*** Information provided ***

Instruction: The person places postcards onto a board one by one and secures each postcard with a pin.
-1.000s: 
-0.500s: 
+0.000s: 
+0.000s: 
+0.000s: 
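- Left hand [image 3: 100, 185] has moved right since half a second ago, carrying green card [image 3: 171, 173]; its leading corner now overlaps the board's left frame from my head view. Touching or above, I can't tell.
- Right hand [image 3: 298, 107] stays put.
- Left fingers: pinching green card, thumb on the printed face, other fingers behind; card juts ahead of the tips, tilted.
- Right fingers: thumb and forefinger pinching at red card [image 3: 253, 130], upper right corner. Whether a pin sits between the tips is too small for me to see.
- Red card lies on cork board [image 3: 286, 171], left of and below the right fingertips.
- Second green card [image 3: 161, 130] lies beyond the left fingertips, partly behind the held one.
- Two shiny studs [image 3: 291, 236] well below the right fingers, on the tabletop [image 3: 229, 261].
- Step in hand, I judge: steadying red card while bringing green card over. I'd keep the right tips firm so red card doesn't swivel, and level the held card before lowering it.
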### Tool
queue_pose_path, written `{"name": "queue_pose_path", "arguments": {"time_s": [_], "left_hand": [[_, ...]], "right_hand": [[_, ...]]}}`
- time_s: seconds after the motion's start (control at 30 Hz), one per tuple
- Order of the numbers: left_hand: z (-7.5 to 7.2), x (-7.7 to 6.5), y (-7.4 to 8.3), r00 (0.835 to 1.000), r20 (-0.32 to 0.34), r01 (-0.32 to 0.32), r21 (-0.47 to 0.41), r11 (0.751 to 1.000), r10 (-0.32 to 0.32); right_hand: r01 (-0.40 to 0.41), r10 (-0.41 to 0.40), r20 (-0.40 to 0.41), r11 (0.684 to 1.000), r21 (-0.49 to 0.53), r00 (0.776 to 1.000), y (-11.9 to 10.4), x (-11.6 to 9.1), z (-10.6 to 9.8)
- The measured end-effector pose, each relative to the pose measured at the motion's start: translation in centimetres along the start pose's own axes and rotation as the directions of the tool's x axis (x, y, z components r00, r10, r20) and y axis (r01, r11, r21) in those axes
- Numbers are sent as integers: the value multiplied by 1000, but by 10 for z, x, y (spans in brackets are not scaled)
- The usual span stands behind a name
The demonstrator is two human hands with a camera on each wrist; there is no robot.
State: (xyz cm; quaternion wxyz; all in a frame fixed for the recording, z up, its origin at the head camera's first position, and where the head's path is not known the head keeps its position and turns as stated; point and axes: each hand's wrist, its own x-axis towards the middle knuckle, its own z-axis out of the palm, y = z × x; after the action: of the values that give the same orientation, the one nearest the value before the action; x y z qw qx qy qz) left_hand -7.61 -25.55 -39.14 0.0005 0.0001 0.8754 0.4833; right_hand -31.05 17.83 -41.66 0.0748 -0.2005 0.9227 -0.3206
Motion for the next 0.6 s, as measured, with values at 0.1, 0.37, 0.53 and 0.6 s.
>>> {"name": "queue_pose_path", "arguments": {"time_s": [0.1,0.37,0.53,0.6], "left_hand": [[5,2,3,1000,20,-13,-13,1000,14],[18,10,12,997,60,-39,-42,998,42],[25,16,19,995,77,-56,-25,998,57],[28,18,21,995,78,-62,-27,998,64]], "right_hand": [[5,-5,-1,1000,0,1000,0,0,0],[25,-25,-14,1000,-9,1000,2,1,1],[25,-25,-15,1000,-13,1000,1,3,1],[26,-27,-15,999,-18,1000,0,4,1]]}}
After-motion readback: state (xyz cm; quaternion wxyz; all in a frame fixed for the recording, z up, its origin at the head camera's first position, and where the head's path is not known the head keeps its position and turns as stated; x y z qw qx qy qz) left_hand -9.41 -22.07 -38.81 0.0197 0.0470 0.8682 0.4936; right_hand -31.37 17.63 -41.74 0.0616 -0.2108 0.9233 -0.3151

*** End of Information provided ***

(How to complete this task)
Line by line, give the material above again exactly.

(Solution below)
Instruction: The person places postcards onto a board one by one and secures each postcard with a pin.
-1.000s: 
-0.500s: 
+0.000s: 
+0.000s: 
+0.000s: 
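- Left hand [image 3: 100, 185] has moved right since half a second ago, carrying green card [image 3: 171, 173]; its leading corner now overlaps the board's left frame from my head view. Touching or above, I can't tell.
- Right hand [image 3: 298, 107] stays put.
- Left fingers: pinching green card, thumb on the printed face, other fingers behind; card juts ahead of the tips, tilted.
- Right fingers: thumb and forefinger pinching at red card [image 3: 253, 130], upper right corner. Whether a pin sits between the tips is too small for me to see.
- Red card lies on cork board [image 3: 286, 171], left of and below the right fingertips.
- Second green card [image 3: 161, 130] lies beyond the left fingertips, partly behind the held one.
- Two shiny studs [image 3: 291, 236] well below the right fingers, on the tabletop [image 3: 229, 261].
- Step in hand, I judge: steadying red card while bringing green card over. I'd keep the right tips firm so red card doesn't swivel, and level the held card before lowering it.
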### Tool
queue_pose_path, written `{"name": "queue_pose_path", "arguments": {"time_s": [_], "left_hand": [[_, ...]], "right_hand": [[_, ...]]}}`
- time_s: seconds after the motion's start (control at 30 Hz), one per tuple
- Order of the numbers: left_hand: z (-7.5 to 7.2), x (-7.7 to 6.5), y (-7.4 to 8.3), r00 (0.835 to 1.000), r20 (-0.32 to 0.34), r01 (-0.32 to 0.32), r21 (-0.47 to 0.41), r11 (0.751 to 1.000), r10 (-0.32 to 0.32); right_hand: r01 (-0.40 to 0.41), r10 (-0.41 to 0.40), r20 (-0.40 to 0.41), r11 (0.684 to 1.000), r21 (-0.49 to 0.53), r00 (0.776 to 1.000), y (-11.9 to 10.4), x (-11.6 to 9.1), z (-10.6 to 9.8)
- The measured end-effector pose, each relative to the pose measured at the motion's start: translation in centimetres along the start pose's own axes and rotation as the directions of the tool's x axis (x, y, z components r00, r10, r20) and y axis (r01, r11, r21) in those axes
- Numbers are sent as integers: the value multiplied by 1000, but by 10 for z, x, y (spans in brackets are not scaled)
- The usual span stands behind a name
The demonstrator is two human hands with a camera on each wrist; there is no robot.
State: (xyz cm; quaternion wxyz; all in a frame fixed for the recording, z up, its origin at the head camera's first position, and where the head's path is not known the head keeps its position and turns as stated; point and axes: each hand's wrist, its own x-axis towards the middle knuckle, its own z-axis out of the palm, y = z × x; after the action: of the values that give the same orientation, the one nearest the value before the action; x y z qw qx qy qz) left_hand -7.61 -25.55 -39.14 0.0005 0.0001 0.8754 0.4833; right_hand -31.05 17.83 -41.66 0.0748 -0.2005 0.9227 -0.3206
Motion for the next 0.6 s, as measured, with values at 0.1, 0.37, 0.53 and 0.6 s.
>>> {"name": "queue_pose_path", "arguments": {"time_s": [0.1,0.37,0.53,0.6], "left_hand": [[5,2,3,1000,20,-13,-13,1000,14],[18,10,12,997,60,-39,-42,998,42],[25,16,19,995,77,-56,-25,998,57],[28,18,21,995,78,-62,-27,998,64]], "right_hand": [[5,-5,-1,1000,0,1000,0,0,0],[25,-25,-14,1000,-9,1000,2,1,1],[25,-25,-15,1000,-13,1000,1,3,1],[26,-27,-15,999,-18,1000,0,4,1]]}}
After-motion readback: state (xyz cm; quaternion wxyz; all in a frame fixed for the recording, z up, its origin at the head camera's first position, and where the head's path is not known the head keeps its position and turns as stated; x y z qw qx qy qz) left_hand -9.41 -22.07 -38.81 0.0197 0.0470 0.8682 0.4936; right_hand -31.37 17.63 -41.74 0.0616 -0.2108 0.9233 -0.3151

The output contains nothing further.